-- Activity --
Go through the listing below and state how many lines hold the word "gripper", giving only the number.

-- Supplied information --
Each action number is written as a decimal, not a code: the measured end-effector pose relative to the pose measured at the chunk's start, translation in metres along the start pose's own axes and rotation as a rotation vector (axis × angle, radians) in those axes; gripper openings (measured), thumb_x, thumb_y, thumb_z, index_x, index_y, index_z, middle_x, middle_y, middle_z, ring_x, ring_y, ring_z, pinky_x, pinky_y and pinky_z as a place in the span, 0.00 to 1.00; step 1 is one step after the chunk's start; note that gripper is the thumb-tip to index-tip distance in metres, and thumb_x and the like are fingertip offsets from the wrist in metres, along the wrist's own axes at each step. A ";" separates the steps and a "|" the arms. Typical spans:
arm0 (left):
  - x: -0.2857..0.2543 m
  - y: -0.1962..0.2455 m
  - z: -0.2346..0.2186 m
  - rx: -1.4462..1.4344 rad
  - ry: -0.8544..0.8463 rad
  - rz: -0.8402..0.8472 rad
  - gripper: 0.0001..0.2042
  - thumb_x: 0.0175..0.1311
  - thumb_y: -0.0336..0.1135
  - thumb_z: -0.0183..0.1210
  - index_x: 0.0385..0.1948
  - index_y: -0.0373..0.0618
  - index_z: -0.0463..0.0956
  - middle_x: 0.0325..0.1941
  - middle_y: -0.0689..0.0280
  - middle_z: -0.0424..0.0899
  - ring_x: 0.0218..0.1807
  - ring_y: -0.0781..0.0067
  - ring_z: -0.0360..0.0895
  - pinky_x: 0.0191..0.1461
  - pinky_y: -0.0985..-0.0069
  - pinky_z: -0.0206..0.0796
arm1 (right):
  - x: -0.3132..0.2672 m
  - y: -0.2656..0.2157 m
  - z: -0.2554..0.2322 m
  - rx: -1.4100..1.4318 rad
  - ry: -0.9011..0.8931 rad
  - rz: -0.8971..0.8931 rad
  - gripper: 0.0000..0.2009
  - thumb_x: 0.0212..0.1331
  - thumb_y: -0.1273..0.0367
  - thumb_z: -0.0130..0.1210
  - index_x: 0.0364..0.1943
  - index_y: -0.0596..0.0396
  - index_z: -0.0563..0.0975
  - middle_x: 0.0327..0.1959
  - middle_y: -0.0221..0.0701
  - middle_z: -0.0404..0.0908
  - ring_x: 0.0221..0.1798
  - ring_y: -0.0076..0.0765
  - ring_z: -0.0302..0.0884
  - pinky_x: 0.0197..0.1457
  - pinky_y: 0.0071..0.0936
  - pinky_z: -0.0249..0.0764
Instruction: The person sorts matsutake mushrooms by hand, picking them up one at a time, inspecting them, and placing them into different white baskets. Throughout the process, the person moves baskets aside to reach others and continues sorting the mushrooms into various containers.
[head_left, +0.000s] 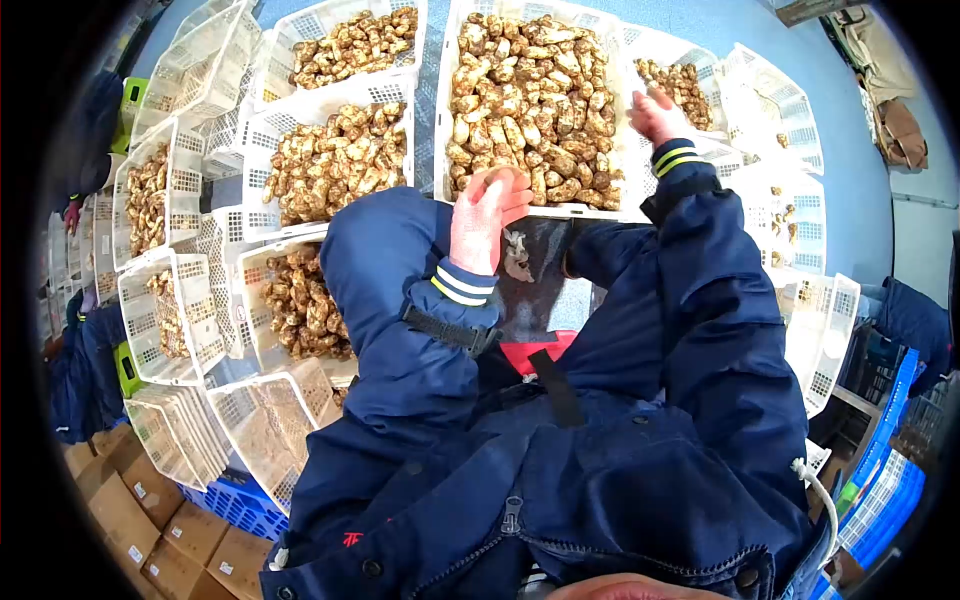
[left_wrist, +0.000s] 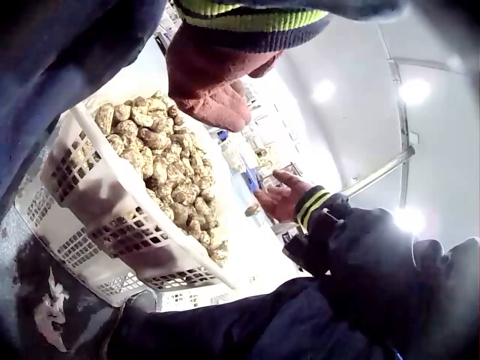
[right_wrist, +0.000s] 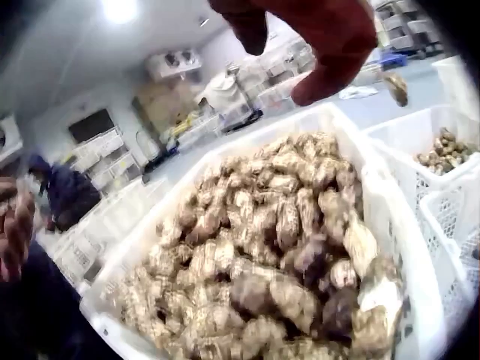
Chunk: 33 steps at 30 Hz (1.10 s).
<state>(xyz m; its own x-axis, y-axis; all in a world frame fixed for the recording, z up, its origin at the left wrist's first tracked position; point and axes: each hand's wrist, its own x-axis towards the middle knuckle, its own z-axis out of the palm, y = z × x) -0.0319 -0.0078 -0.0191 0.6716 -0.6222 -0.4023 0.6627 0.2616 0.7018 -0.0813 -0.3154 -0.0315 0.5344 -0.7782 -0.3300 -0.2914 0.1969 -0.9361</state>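
Observation:
Brown-and-white mushrooms [head_left: 535, 110] fill the large white crate [head_left: 440, 110] in front of me. My left hand [head_left: 480, 225] is at its near edge, fingers curled around what looks like one mushroom [head_left: 497, 174], partly hidden by the fingers. My right hand [head_left: 660, 118] reaches out past the crate's right side, fingers apart and holding nothing. Just off its fingers a single mushroom [right_wrist: 396, 88] is in the air, and the left wrist view also shows that airborne mushroom [left_wrist: 252, 211] beside the right hand [left_wrist: 281, 199].
To the right stands a crate [head_left: 715, 70] with a smaller heap of mushrooms [head_left: 680, 88]. More crates of mushrooms [head_left: 340, 160] line the left, near stacked empty crates [head_left: 265, 425] and cardboard boxes [head_left: 195, 530]. Another person [right_wrist: 64, 191] is in the background.

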 end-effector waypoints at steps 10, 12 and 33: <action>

-- Task response --
3